[[ Material supplied open ]]

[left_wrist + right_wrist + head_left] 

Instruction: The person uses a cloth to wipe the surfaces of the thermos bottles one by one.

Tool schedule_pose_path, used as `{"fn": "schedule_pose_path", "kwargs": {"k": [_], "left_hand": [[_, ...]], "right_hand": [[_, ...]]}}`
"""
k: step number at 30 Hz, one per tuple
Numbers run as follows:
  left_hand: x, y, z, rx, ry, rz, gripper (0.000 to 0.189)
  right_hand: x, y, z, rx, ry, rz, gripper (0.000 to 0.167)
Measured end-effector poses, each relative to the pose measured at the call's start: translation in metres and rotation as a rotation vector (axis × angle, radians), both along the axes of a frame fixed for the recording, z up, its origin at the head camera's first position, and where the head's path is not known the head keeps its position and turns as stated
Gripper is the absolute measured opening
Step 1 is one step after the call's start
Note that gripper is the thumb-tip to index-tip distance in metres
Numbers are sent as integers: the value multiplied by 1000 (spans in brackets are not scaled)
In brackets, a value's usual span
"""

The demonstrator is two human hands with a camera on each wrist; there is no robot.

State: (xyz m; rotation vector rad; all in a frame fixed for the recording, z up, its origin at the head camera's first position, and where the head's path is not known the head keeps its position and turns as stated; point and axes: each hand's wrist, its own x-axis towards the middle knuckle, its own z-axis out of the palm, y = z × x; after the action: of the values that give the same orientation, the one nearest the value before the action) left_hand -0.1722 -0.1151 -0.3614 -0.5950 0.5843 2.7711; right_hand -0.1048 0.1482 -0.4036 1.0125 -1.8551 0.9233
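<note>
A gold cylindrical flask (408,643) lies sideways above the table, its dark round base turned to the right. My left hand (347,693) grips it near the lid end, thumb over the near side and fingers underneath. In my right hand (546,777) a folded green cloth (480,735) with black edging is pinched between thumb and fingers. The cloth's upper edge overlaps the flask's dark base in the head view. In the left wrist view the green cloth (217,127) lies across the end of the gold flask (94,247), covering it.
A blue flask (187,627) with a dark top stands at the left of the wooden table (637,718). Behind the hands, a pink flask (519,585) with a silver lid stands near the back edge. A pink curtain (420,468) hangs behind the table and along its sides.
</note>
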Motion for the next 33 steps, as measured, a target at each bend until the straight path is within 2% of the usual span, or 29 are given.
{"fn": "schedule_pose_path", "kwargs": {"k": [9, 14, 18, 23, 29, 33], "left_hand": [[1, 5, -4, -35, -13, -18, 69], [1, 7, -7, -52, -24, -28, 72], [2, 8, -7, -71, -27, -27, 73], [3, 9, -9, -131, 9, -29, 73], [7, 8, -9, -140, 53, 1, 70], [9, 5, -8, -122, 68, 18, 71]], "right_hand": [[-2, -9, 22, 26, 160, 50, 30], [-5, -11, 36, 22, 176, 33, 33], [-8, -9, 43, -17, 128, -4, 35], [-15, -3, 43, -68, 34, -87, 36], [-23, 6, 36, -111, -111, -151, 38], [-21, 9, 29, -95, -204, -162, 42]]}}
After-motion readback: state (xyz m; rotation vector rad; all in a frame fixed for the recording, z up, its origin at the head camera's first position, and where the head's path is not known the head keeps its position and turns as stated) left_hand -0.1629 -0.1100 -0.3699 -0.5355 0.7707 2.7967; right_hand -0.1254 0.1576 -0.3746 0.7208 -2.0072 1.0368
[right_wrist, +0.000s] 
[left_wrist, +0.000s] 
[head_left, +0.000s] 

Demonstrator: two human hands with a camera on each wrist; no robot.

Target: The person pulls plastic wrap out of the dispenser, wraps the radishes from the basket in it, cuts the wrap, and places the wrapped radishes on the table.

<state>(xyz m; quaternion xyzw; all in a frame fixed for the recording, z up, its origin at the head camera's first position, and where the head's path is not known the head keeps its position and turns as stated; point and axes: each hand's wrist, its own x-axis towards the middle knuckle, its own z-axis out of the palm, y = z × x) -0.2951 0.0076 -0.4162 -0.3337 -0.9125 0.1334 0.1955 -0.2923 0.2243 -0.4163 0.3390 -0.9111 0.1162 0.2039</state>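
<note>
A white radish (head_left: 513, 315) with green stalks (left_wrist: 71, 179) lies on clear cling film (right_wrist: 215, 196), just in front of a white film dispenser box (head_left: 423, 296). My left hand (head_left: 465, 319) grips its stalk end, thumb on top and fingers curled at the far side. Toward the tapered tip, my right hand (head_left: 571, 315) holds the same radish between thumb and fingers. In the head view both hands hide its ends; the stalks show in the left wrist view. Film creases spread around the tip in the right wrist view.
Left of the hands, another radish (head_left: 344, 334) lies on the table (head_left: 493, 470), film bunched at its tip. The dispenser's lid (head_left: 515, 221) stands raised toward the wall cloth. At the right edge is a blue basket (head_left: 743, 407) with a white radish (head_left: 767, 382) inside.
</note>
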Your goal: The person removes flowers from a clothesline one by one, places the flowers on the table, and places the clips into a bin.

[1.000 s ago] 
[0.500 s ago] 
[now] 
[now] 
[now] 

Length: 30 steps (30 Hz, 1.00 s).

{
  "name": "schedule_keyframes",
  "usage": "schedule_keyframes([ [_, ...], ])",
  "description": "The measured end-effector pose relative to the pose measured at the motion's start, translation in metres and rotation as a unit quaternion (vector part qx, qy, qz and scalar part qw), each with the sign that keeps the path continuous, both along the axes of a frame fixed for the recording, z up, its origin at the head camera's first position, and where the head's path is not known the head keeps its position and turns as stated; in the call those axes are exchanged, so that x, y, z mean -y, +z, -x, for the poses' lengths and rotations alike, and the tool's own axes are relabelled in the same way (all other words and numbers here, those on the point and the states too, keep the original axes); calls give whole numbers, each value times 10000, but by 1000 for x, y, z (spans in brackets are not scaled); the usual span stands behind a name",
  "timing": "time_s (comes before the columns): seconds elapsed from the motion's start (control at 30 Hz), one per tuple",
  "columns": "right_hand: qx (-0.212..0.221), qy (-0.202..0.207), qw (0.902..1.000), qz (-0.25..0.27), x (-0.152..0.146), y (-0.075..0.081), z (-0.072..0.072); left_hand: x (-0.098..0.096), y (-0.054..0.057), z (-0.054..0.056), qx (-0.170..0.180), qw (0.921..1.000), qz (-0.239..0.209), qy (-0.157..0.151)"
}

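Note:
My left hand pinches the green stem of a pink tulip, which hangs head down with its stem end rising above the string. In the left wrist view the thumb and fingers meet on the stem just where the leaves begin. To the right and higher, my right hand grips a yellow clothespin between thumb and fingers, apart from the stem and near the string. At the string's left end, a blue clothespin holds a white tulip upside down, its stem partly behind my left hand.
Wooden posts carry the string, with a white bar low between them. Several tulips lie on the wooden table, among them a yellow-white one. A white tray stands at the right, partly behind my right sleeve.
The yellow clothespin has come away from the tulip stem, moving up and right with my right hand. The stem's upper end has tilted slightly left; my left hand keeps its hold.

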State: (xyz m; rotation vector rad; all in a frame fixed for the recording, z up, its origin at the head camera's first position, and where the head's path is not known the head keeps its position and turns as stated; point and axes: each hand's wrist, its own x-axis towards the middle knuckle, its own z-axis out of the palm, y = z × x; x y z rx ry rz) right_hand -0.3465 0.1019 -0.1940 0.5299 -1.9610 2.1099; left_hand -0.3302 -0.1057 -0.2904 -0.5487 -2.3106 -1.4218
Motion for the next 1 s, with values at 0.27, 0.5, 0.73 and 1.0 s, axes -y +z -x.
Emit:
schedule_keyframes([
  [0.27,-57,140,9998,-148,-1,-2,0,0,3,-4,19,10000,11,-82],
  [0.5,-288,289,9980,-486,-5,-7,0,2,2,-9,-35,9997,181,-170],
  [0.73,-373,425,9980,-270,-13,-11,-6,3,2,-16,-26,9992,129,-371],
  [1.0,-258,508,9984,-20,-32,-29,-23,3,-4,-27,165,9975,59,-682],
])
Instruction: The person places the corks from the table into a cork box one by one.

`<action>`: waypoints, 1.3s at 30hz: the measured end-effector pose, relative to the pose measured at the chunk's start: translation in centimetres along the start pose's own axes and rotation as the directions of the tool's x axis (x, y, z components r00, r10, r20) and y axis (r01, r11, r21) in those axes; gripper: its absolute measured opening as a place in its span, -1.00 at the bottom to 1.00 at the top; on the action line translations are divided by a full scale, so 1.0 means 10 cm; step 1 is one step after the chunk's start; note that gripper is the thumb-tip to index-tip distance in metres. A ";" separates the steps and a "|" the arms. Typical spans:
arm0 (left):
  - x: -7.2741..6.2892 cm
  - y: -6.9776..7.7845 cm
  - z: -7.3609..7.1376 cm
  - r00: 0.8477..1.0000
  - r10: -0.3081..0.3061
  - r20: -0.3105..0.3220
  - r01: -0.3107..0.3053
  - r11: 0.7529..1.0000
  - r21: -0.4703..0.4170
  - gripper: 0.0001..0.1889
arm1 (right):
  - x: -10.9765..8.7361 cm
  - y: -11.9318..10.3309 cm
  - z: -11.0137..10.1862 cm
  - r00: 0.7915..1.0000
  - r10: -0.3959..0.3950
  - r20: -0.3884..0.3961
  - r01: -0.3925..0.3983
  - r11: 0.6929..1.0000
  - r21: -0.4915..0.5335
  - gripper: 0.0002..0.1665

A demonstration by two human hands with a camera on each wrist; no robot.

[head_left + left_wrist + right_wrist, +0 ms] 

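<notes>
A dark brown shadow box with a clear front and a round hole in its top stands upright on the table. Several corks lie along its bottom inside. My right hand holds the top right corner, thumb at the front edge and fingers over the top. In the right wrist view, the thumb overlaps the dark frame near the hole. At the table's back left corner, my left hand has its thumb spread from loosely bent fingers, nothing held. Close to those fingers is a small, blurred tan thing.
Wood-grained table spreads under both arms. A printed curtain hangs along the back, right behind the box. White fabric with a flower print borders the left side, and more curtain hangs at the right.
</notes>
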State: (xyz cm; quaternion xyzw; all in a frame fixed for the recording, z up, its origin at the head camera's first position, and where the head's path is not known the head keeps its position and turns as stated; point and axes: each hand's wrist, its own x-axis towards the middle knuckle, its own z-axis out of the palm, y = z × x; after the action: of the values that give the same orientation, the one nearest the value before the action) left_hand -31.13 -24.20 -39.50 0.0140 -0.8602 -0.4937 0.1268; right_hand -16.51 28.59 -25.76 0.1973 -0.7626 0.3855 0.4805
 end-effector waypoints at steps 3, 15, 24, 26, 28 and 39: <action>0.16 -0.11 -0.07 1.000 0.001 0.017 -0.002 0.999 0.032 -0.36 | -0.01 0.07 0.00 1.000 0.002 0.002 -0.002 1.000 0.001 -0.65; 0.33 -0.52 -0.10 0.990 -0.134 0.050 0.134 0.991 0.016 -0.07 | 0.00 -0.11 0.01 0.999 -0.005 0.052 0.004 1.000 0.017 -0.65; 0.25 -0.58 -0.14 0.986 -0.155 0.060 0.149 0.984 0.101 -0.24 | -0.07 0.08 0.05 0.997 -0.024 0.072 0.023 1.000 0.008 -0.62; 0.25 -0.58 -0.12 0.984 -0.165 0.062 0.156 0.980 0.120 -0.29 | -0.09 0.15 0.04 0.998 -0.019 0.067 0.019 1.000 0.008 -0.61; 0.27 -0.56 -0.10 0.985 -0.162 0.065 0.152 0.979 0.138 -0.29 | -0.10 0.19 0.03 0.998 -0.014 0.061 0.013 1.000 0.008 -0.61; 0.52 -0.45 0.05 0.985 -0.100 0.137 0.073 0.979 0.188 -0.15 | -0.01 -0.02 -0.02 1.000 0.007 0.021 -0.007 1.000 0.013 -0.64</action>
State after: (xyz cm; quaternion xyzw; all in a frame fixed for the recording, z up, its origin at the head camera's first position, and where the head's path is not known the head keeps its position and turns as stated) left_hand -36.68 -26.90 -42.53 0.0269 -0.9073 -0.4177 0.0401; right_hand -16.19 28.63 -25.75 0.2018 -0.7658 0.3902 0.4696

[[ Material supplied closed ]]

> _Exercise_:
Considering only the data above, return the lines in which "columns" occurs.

> _Exercise output_:
  "timing": "time_s (comes before the columns): seconds elapsed from the motion's start (control at 30 Hz), one per tuple",
  "columns": "right_hand: qx (-0.212..0.221), qy (-0.202..0.207), qw (0.902..1.000), qz (-0.25..0.27), x (-0.152..0.146), y (-0.075..0.081), z (-0.072..0.072); left_hand: x (-0.098..0.096), y (-0.054..0.057), z (-0.054..0.056), qx (-0.170..0.180), qw (0.921..1.000), qz (-0.239..0.209), qy (-0.157..0.151)"

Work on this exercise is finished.